Дверь открыли не сразу. Его встретила молодая дама. Шон ее не узнал. Девушка, увидев его, отреагировала мгновенно: слегка покраснев, она попыталась как можно незаметнее поправить прическу, чтобы не очень привлекать внимание к растрепанным волосам. Весь ее облик и движения выдавали смущение, характерное для всякой незамужней особы, которая неожиданно для себя оказывается в присутствии приятного, прилично одетого и весьма привлекательного мужчины. Шон же ощутил приступ жалости, увидев ее красное, обезображенное прыщами лицо.

Шон приподнял шляпу.

– Миссис Кортни дома? – спросил он.

– Она у себя в мастерской, сэр. Как прикажете доложить?

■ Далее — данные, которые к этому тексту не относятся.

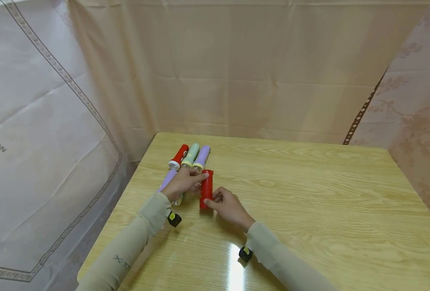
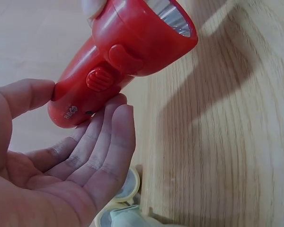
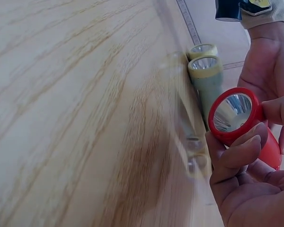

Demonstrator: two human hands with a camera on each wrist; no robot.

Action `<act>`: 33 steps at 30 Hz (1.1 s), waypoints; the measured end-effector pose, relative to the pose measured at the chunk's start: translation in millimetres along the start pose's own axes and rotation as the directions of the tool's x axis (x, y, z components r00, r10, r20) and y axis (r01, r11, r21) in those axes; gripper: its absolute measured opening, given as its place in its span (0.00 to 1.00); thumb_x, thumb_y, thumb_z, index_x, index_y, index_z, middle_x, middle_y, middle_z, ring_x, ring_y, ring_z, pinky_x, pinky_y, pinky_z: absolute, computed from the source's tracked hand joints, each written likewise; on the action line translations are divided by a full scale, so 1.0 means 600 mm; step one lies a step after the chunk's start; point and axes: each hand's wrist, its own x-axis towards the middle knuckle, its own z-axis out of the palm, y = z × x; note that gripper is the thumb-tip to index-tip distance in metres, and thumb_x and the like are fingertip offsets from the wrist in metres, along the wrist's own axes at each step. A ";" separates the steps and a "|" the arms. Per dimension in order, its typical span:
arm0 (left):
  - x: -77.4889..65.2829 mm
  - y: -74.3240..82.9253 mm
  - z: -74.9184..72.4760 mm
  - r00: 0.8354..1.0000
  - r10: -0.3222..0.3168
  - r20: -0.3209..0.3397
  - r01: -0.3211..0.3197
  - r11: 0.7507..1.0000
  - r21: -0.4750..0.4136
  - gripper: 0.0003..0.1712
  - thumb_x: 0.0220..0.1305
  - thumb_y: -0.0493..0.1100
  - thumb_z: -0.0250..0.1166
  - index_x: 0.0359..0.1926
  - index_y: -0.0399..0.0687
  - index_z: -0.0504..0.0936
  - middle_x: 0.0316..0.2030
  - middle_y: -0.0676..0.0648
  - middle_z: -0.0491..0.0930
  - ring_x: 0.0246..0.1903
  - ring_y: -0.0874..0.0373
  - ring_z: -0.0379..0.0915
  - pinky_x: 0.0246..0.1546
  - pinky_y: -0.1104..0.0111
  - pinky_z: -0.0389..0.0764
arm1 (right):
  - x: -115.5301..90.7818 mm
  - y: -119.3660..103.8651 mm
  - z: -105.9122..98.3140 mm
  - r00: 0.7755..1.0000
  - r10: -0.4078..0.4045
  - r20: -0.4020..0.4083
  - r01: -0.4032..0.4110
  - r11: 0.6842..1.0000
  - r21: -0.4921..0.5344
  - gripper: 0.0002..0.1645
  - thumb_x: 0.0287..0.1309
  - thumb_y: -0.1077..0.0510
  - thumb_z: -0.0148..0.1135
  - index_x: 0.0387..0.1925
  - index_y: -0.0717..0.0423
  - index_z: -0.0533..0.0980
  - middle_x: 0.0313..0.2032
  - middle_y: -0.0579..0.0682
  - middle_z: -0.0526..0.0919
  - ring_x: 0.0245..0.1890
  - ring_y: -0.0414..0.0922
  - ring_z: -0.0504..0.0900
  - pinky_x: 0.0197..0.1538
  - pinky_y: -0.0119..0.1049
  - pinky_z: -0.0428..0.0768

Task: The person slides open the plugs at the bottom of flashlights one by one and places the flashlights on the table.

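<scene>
Both hands hold a red flashlight (image 1: 207,189) over the table, its lens end toward the person. My left hand (image 1: 185,182) pinches the tail end between thumb and fingers, as the left wrist view shows below the ribbed switch (image 2: 100,79). At the lens end, the thumb and fingers of my right hand (image 1: 231,205) grip the red rim (image 3: 217,130). Close beyond the left hand lie a red flashlight with a white rim (image 1: 180,156), a mint one (image 1: 191,153) and a purple one (image 1: 202,157). Another purple flashlight (image 1: 168,179) is partly hidden by the left hand.
A light wood-grain table (image 1: 309,202) carries everything. Near the left hand, a pale-rimmed flashlight end (image 1: 177,201) shows beside the purple one. Hanging cloth (image 1: 236,72) borders the table's back, with more cloth at both sides. Each wrist wears a small black camera (image 1: 174,218).
</scene>
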 end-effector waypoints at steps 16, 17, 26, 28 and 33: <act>0.002 0.019 0.029 0.998 0.043 0.039 -0.044 0.999 0.007 0.20 0.71 0.48 0.69 0.51 0.34 0.82 0.42 0.41 0.87 0.37 0.51 0.87 0.49 0.51 0.86 | -0.022 0.009 -0.036 1.000 0.021 -0.008 -0.021 0.999 0.046 0.21 0.67 0.44 0.69 0.46 0.56 0.75 0.41 0.50 0.84 0.38 0.50 0.82 0.40 0.39 0.82; 0.002 0.020 0.033 0.998 0.045 0.043 -0.045 0.999 0.011 0.21 0.71 0.48 0.69 0.51 0.34 0.82 0.42 0.41 0.87 0.37 0.51 0.87 0.49 0.51 0.86 | -0.025 0.010 -0.040 1.000 0.024 -0.010 -0.024 0.999 0.042 0.21 0.67 0.44 0.69 0.46 0.56 0.74 0.42 0.50 0.84 0.38 0.50 0.82 0.40 0.39 0.82; 0.017 0.030 0.074 0.993 0.069 0.098 -0.069 0.998 -0.007 0.23 0.71 0.49 0.69 0.53 0.33 0.81 0.44 0.40 0.86 0.39 0.49 0.87 0.49 0.52 0.86 | -0.054 0.022 -0.077 0.997 0.048 -0.060 -0.047 0.999 0.020 0.20 0.66 0.45 0.70 0.46 0.54 0.75 0.41 0.49 0.84 0.41 0.48 0.81 0.42 0.39 0.80; 0.019 0.032 0.082 0.992 0.071 0.101 -0.070 0.998 -0.007 0.23 0.71 0.49 0.69 0.53 0.33 0.81 0.44 0.41 0.86 0.39 0.49 0.86 0.49 0.52 0.86 | -0.058 0.025 -0.082 0.997 0.050 -0.066 -0.048 0.999 0.021 0.20 0.66 0.45 0.70 0.46 0.54 0.75 0.41 0.49 0.84 0.41 0.47 0.81 0.42 0.39 0.80; 0.022 0.036 0.101 0.989 0.081 0.127 -0.077 0.996 -0.034 0.22 0.72 0.47 0.68 0.53 0.32 0.81 0.45 0.40 0.86 0.41 0.48 0.86 0.51 0.49 0.85 | -0.068 0.034 -0.095 0.995 0.055 -0.081 -0.054 0.998 0.018 0.20 0.65 0.45 0.70 0.46 0.54 0.76 0.41 0.48 0.84 0.41 0.45 0.81 0.43 0.39 0.80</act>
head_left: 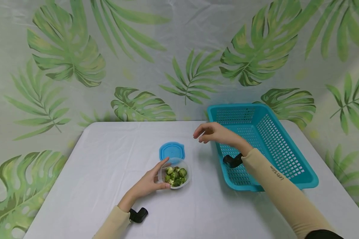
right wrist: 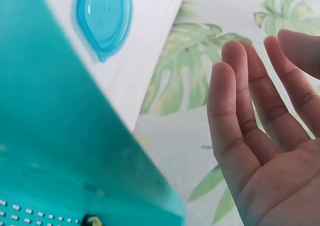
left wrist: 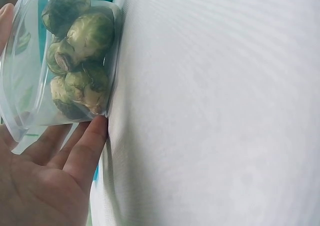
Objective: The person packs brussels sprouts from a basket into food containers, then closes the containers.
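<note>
My left hand holds a clear plastic container at its left side, thumb at the front and fingers behind. In the left wrist view, fingertips touch the wall near the base. Several Brussels sprouts lie inside the container, which stands upright on the table. Just behind it is a blue lid, lying flat. Above the left rim of a turquoise basket my right hand hovers. Its fingers are loosely bent, and nothing is between them in the right wrist view.
The basket takes up the right part of the white table. A small dark thing shows in the basket at the right wrist view's lower edge, too cut off to identify. Leaf-patterned cloth hangs behind the table.
</note>
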The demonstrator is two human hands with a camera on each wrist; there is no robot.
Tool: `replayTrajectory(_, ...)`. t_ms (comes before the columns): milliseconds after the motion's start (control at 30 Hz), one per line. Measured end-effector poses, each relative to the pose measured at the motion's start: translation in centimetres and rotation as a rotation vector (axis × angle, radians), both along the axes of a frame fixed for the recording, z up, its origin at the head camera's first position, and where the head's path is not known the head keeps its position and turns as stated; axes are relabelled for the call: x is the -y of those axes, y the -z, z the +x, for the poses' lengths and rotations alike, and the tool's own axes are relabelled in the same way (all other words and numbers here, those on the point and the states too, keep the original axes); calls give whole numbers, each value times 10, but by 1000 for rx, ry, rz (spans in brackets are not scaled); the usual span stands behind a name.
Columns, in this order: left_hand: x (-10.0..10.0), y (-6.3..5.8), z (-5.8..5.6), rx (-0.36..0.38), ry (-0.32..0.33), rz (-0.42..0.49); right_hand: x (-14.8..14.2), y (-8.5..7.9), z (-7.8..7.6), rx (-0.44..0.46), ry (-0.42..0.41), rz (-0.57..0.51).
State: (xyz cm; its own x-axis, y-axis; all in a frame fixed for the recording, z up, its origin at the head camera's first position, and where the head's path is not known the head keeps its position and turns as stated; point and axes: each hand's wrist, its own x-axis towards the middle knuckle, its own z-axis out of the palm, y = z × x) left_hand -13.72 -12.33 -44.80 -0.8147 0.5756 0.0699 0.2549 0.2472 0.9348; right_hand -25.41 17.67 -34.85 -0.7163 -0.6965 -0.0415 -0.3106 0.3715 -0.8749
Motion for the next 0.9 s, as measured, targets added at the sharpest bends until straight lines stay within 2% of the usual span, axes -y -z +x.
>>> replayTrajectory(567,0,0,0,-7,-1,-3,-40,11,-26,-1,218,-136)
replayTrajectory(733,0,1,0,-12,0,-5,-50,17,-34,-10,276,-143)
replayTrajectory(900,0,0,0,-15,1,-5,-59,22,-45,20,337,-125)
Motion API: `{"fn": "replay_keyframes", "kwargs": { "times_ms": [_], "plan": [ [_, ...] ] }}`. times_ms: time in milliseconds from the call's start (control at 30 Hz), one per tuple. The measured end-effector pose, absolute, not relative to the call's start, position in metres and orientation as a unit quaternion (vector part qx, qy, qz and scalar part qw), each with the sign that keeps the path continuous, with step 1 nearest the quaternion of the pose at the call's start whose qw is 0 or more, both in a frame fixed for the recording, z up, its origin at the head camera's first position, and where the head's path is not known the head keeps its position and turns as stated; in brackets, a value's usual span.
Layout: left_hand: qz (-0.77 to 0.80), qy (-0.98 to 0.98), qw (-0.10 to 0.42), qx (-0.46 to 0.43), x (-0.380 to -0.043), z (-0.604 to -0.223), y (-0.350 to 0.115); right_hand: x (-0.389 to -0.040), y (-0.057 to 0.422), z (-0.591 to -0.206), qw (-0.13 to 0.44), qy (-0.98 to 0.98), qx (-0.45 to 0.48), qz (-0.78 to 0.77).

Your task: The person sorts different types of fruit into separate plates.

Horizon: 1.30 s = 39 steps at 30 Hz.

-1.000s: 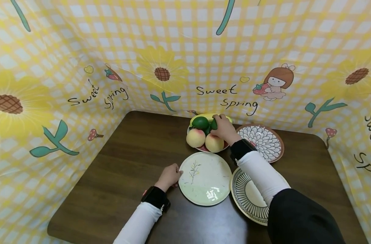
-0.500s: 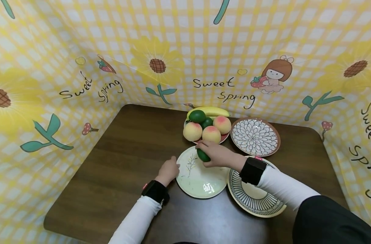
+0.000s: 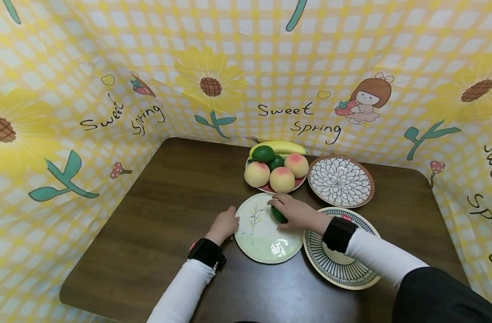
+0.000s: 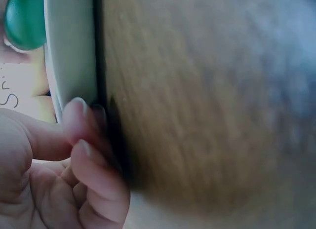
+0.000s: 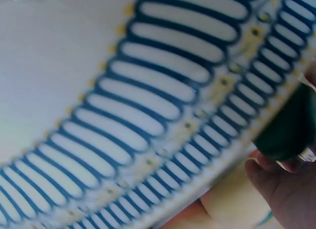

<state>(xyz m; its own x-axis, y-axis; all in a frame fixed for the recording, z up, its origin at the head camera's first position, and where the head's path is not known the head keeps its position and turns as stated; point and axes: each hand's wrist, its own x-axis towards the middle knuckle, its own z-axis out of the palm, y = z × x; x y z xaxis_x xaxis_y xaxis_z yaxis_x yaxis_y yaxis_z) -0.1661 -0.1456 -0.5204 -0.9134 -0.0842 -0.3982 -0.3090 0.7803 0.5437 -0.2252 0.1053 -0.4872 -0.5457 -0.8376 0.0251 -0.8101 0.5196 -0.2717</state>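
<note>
A pale green plate (image 3: 256,244) with a painted sprig lies mid-table. At its left rim my left hand (image 3: 225,224) pinches the edge; in the left wrist view the thumb and fingertips meet the plate's rim (image 4: 71,46). Low over the plate's right side, my right hand (image 3: 297,214) holds a smooth dark green oval fruit (image 3: 277,215), partly hidden by the fingers. The right wrist view shows that green fruit (image 5: 286,133) between fingers and thumb.
Behind, a red dish (image 3: 300,181) bears a banana (image 3: 284,147), several peaches (image 3: 282,180) and more green fruits (image 3: 263,154). A flower-patterned plate (image 3: 340,181) lies back right, a black-striped plate (image 3: 353,271) front right under my right forearm. Checked cloth (image 3: 238,45) surrounds the table.
My right hand has come from the fruit dish toward me with a green fruit, then shifted slightly right over the pale plate. My left hand stays at the plate's rim.
</note>
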Motion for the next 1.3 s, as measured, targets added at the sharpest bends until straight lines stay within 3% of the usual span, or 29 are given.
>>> {"fn": "replay_keyframes", "kwargs": {
  "times_ms": [133, 300, 433, 533, 633, 867, 1300],
  "plan": [
    [0.320, 0.927, 0.170, -0.098, -0.167, -0.521, -0.146, -0.229, 0.104, -0.459, 0.032, 0.877, -0.461, -0.129],
    [0.339, 0.922, 0.164, -0.095, -0.164, -0.524, -0.148, -0.262, 0.088, -0.409, -0.005, 0.885, -0.428, -0.182],
    [0.355, 0.918, 0.151, -0.097, -0.165, -0.521, -0.153, -0.300, 0.061, -0.387, 0.033, 0.901, -0.360, -0.241],
    [0.371, 0.913, 0.145, -0.087, -0.164, -0.521, -0.154, -0.322, 0.044, -0.394, 0.091, 0.911, -0.289, -0.281],
    [0.384, 0.908, 0.150, -0.080, -0.160, -0.524, -0.152, -0.333, 0.030, -0.412, 0.113, 0.918, -0.242, -0.292],
    [0.380, 0.913, 0.130, -0.073, -0.156, -0.527, -0.147, -0.340, 0.012, -0.439, 0.080, 0.941, -0.212, -0.252],
    [0.387, 0.911, 0.123, -0.071, -0.155, -0.530, -0.152, -0.333, 0.013, -0.445, 0.047, 0.930, -0.216, -0.294]
  ]
}}
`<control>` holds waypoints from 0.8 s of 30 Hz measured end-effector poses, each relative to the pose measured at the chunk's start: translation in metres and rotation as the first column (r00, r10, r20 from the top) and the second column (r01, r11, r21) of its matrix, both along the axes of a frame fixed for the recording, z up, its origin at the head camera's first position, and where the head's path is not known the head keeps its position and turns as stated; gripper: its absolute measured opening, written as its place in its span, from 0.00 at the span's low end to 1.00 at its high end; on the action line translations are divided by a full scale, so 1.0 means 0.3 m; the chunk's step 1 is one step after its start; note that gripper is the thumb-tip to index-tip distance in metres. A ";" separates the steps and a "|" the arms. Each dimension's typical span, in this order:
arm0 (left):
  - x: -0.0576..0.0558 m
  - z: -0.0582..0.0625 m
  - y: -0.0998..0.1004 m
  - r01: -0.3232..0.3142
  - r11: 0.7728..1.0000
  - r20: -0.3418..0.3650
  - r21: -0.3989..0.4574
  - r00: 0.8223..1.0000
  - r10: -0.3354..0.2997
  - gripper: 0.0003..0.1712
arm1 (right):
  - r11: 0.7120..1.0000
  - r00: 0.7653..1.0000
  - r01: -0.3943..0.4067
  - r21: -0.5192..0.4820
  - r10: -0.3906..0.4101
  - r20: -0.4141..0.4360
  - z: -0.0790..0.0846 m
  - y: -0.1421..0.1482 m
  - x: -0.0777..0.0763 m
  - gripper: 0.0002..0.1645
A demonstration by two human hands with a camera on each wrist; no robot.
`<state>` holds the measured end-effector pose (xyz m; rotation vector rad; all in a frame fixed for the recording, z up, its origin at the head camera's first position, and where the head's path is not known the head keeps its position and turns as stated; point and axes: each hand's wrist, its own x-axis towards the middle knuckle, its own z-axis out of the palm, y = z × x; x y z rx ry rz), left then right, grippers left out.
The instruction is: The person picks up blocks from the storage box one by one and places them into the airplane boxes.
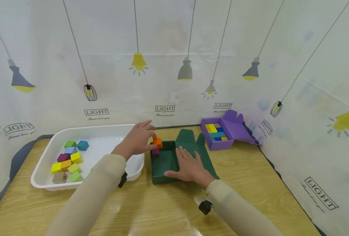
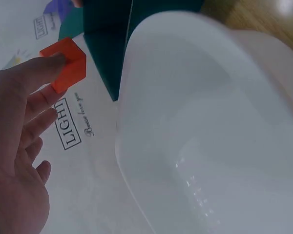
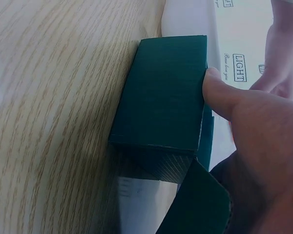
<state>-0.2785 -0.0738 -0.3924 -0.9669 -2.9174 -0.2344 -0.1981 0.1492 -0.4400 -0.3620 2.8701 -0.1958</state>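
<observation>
My left hand [image 1: 139, 137] pinches an orange cube [image 1: 157, 142] between thumb and fingertips. In the head view the cube overlaps the far left corner of the green cardboard box [image 1: 165, 178]. A purple cube [image 1: 155, 152] lies inside that corner. In the left wrist view the orange cube [image 2: 71, 66] sits under the thumb, with the lower fingers loosely bent. My right hand [image 1: 189, 165] rests over the right side of the green box, its fingers extended. The right wrist view has the thumb [image 3: 219, 95] on the top edge of the near wall [image 3: 161, 92].
A white tray [image 1: 103, 131] stands on the left, with several coloured cubes grouped at its left end. The green box's opened lid [image 1: 204, 157] spreads to the right. Farther back, a purple box [image 1: 221, 145] with its lid open holds several coloured blocks. A printed backdrop borders the wooden table.
</observation>
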 end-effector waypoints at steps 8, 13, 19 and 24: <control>-0.004 -0.072 0.095 0.006 0.990 -0.018 -0.139 1.000 -0.009 0.21 | 1.000 1.000 -0.002 0.020 0.002 0.001 -0.009 -0.005 -0.007 0.65; -0.007 -0.107 0.124 0.008 0.975 -0.022 -0.224 1.000 -0.013 0.20 | 1.000 1.000 0.008 0.018 -0.009 0.006 -0.004 -0.004 -0.006 0.65; -0.017 -0.144 0.135 -0.010 0.947 -0.074 -0.320 0.997 -0.014 0.23 | 1.000 1.000 0.000 0.012 0.000 0.004 -0.001 0.002 -0.003 0.64; -0.020 -0.165 0.136 -0.033 0.945 -0.111 -0.327 0.994 -0.003 0.24 | 1.000 1.000 0.000 0.016 0.000 0.005 0.000 0.002 -0.002 0.64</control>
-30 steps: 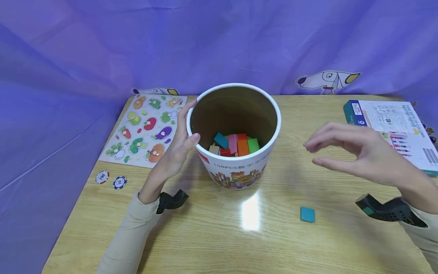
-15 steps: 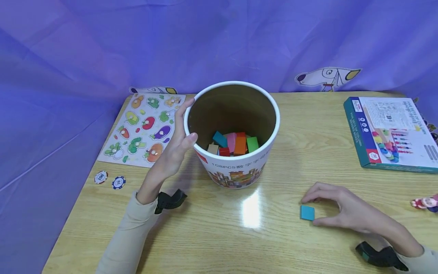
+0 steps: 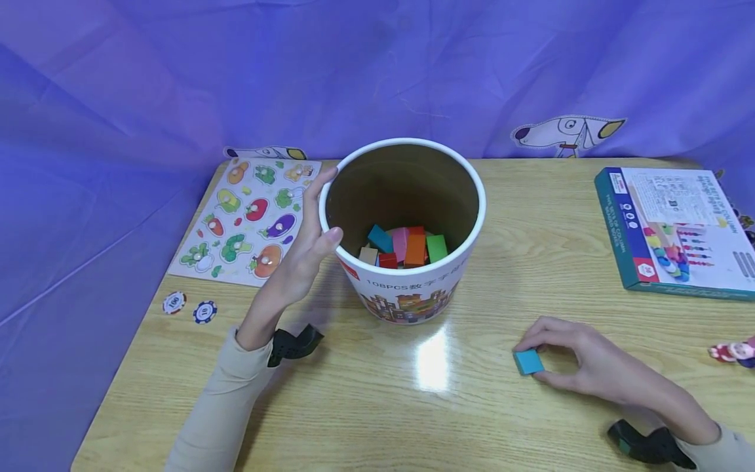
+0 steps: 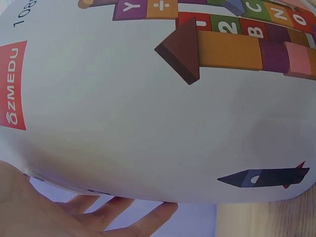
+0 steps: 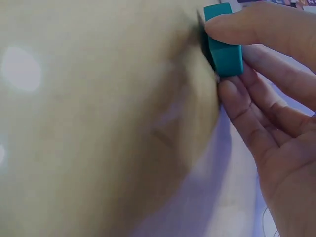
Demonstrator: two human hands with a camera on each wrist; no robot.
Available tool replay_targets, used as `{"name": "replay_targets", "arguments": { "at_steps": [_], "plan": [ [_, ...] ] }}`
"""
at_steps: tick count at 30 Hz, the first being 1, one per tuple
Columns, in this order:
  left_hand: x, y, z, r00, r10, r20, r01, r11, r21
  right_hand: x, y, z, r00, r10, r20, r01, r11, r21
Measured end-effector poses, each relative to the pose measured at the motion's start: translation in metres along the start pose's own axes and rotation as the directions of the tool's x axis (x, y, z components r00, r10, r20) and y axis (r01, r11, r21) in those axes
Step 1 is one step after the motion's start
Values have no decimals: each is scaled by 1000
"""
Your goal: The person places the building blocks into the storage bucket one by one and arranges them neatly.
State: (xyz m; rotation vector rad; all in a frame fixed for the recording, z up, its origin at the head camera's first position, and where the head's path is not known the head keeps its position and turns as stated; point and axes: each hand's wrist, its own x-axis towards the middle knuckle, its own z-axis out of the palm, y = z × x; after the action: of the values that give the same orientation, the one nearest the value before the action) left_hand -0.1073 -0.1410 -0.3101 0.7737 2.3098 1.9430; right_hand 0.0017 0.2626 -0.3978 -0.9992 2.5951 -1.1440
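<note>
A white bucket (image 3: 413, 288) with a printed block picture stands mid-table, and several coloured wooden blocks (image 3: 415, 251) lie at its bottom. My left hand (image 3: 301, 259) holds the bucket's left side, thumb at the rim and fingers spread along the outer wall; the left wrist view shows the fingers (image 4: 143, 219) against that wall. Right of the bucket, my right hand (image 3: 580, 360) pinches a flat, square teal block (image 3: 527, 361) between thumb and fingertips. In the right wrist view the teal block (image 5: 226, 57) is gripped by its edges, close over the wooden table.
Behind the left arm lies a vegetable puzzle board (image 3: 244, 223), with two poker chips (image 3: 190, 307) in front of it. A boxed toy set (image 3: 678, 233) lies at the back right, and a small figurine (image 3: 734, 352) at the right edge. A purple curtain (image 3: 377, 72) hangs behind the table (image 3: 413, 419).
My right hand came down to the table from the air at the right and took hold of the teal block, which is now slightly turned. The left hand stays on the bucket.
</note>
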Motion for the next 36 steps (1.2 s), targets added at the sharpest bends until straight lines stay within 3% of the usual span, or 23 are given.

– Не говорите ничего, это сюрприз, – улыбнулся Шон, и она стыдливо подняла руки, стараясь незаметно прикрыть испорченное лицо.

– Входите, пожалуйста, сэр, – пригласила девушка и застенчиво отвернулась, чтобы спрятать шрамы.

– Кто там, Мэри? – донесся женский голос из глубины дома.

Услышав его, Шон вздрогнул: голос нисколько не изменился, минувшие годы не сказались на нем.

– Какой-то джентльмен, тетя Ада. Он хочет вас видеть.

– Сейчас иду. Предложи ему стул и принеси нам, пожалуйста, кофе, Мэри.

Мэри наконец-то с облегчением ускользнула, оставив Шона одного в маленькой гостиной. Он стоял и, вертя в больших загорелых руках шляпу, разглядывал на каминной полке старый дагеротип с Уайтом Кортни. Лицо отца на фотографии, хотя Шон этого и не осознавал, являлось вылитой копией его самого: те же глаза под густыми черными бровями, та же надменная линия рта, та же упрямо выдающаяся вперед челюсть под густой лопатообразной бородой – дополнял картину крючковатый нос Кортни.

Дверь, ведущая в мастерскую, открылась, и Шон быстро повернулся навстречу. Вошла улыбающаяся Ада Кортни, но, едва увидев его, остановилась, улыбка на губах пропала, лицо побледнело. Она неуверенно подняла руку к шее и судорожно вздохнула.

– Господи боже, – прошептала Ада.

– Мама, – проговорил Шон, неловко переступая с ноги на ногу. – Здравствуй, мама. Я так рад тебя видеть!..

– Шон, – тихо произнесла она, и кровь бросилась ей в лицо. – А я было подумала… Боже, как ты вырос, такой же большой, как отец. О Шон!